# Fault Detection and Remaining Useful Life Estimation Using Categorical Data

Machine data collected using various sensors during their run to failure includes information like the manufacturers' code, location of machines, or the experience level of the people handling the machine. This information can be used to improve the accuracy of predicting faulty machines. These variables are represented as *categorical* variables and can be used as predictors along with other measured sensor data to help identify which machine will need maintenance. This example illustrates how to perform fault classification and remaining useful life estimation using the categorical variables, such as `team`

and machine `provider`

as features in this data set.

### Data Set

The data set [1] contains sensor records of 999 machines made by four different providers with slight variation among their models. The sensors were used by three different teams over a certain period. Note that this is a simulated data set. In total, there are seven variables per machine:

`Lifetime`

(Numeric): Number of weeks the machine has been active`Broken`

(Boolean): Machine status`PressureInd`

(Numeric): Pressure index. A sudden drop can indicate a leak`MoistureInd`

(Numeric): Moisture index (relative humidity). Excessive humidity can create mold and damage the equipment.`TemperatureInd`

(Numeric): Temperature index`Team`

(Categorical): Team using the machine, represented as a string`Provider`

(Categorical): Machine manufacturer name, represented as a string.

The strings in the `Team`

and `Provider`

data represent categorical variables that contain non-numeric data. In general, categorical variables have the following forms:

String or char data types: Often used for nominal categorical variables, where the value does not have any ranking or order

Integer or enumerated data types: Often used for ordinal categorical variables, where the values have a natural order or ranking

Boolean data type: Can only takes two values, True or False

In addition, MATLAB® provides a special data type, `categorical`

, that can be used for computations that are designed specifically for categorical data. The `categorical`

command converts an array of values to a `categorical`

array.

Load the data.

`load('simulatedData.mat');`

Plot histograms of the variables in the data set to check how variables are distributed. The histograms help to understand the distribution of values and identify outliers or unusual patterns within the data set. It shows that the data in `pressureInd`

, `moistureInd`

, and `temperatureInd`

is normally distributed while both the categorical variables `team`

and `provider`

are well balanced.

figure; tiledlayout(1,3) nexttile; histogram(simulatedData.pressureInd); title('Pressure Index'); nexttile; histogram(simulatedData.moistureInd); title('Moisture Index'); nexttile; histogram(simulatedData.temperatureInd); title('Temperature Index');

Create histograms of the categorical variables.

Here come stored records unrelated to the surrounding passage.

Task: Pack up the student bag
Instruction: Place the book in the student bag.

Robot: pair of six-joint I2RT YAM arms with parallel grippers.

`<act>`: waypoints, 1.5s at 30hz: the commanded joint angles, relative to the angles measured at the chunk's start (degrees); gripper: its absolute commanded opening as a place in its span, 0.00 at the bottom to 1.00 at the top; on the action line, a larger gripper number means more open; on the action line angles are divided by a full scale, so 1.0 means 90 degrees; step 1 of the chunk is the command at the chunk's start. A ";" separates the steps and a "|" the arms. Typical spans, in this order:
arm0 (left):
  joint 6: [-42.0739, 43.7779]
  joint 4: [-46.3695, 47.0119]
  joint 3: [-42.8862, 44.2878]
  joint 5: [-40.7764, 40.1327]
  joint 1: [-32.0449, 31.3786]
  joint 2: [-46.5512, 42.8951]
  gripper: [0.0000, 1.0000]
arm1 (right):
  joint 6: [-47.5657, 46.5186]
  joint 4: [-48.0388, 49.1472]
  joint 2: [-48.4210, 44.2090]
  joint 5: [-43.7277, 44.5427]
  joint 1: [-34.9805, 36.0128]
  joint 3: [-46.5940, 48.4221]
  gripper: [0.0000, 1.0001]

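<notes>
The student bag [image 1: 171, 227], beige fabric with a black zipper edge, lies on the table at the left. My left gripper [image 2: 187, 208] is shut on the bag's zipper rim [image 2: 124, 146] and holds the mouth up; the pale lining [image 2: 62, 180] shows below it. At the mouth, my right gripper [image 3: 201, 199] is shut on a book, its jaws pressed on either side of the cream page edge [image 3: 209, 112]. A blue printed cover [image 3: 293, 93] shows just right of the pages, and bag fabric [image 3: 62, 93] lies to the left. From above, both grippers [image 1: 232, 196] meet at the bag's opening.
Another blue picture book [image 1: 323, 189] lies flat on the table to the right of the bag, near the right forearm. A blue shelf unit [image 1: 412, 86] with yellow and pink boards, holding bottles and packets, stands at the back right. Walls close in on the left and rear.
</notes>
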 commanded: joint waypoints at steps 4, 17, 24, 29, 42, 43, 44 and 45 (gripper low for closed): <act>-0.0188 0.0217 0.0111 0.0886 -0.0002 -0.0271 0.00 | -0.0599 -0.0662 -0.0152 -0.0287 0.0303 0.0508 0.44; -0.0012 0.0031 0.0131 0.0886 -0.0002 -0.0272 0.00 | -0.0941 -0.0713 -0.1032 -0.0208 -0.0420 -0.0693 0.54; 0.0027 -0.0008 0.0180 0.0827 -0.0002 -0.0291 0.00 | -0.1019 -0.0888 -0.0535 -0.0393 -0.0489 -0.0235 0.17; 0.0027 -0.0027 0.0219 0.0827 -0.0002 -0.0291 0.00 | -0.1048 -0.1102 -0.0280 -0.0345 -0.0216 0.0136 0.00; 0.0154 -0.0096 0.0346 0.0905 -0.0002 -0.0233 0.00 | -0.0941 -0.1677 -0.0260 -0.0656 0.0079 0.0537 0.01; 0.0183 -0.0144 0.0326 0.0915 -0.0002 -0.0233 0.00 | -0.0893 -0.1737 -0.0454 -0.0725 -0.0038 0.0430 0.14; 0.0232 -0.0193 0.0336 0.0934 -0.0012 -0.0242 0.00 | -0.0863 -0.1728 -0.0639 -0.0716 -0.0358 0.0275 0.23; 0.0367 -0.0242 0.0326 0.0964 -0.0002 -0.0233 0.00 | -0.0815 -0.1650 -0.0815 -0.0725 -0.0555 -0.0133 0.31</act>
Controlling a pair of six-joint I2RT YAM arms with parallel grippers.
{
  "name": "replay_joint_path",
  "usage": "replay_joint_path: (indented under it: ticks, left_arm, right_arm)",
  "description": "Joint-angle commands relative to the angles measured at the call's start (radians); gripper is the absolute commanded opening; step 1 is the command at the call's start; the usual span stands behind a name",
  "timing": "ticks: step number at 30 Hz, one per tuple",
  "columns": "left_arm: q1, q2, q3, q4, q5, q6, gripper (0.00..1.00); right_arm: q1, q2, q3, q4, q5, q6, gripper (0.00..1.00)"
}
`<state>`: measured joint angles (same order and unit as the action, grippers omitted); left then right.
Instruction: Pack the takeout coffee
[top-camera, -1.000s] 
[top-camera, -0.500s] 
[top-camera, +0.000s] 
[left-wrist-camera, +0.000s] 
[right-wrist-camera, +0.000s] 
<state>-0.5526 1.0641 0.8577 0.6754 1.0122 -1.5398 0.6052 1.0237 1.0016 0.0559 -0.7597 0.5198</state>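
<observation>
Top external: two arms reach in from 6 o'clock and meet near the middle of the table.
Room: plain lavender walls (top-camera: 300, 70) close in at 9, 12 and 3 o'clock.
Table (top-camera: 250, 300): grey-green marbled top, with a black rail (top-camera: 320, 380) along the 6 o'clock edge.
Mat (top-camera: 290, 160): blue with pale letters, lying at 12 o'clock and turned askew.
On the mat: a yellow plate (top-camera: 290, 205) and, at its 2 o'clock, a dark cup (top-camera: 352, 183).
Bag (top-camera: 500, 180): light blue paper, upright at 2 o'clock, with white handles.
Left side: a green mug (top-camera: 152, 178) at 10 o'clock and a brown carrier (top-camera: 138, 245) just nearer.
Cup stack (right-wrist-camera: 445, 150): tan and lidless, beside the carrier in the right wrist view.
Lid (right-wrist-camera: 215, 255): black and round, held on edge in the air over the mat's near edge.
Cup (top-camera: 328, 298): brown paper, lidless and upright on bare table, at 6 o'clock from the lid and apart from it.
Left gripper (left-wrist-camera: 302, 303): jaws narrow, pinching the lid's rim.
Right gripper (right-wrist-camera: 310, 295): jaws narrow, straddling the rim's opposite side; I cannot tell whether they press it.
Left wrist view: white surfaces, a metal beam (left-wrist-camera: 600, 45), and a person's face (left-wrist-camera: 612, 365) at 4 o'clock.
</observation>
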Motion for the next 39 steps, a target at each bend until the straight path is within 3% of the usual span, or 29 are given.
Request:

figure; tiledlayout(1,2) nexttile; histogram(categorical(simulatedData.team)); title('Team Name'); nexttile; histogram(categorical(simulatedData.provider)); title('Machine Manufacturer');

The next step is to convert the categorical variables into a format where they can be used by the machine learning model.

### Prepare Categorical Variables

To use categorical variables as predictors in machine learning models, convert them to numeric representations. The categorical variables in the data set have a data type of `string`

. MATLAB provides a special data type, `categorical`

, that you can use for computations that are designed specifically for categorical data. The `categorical`

command converts an array of values to a `categorical`

array.

Once you have converted the strings to `categorical`

arrays, you can convert the arrays into a set of binary variables. The software uses a one-hot encoding technique to perform the conversion, with one variable for each category. This format allows the model to treat each category as a separate input. For more information about categorical variables and operations that can be performed on them, see Dummy Variables.

Use the `dummyvar`

function to convert the values in the `team`

and `provider`

variables to numerical representation via one-hot encoding. Add the encoded variables to the rest of the variables in a table.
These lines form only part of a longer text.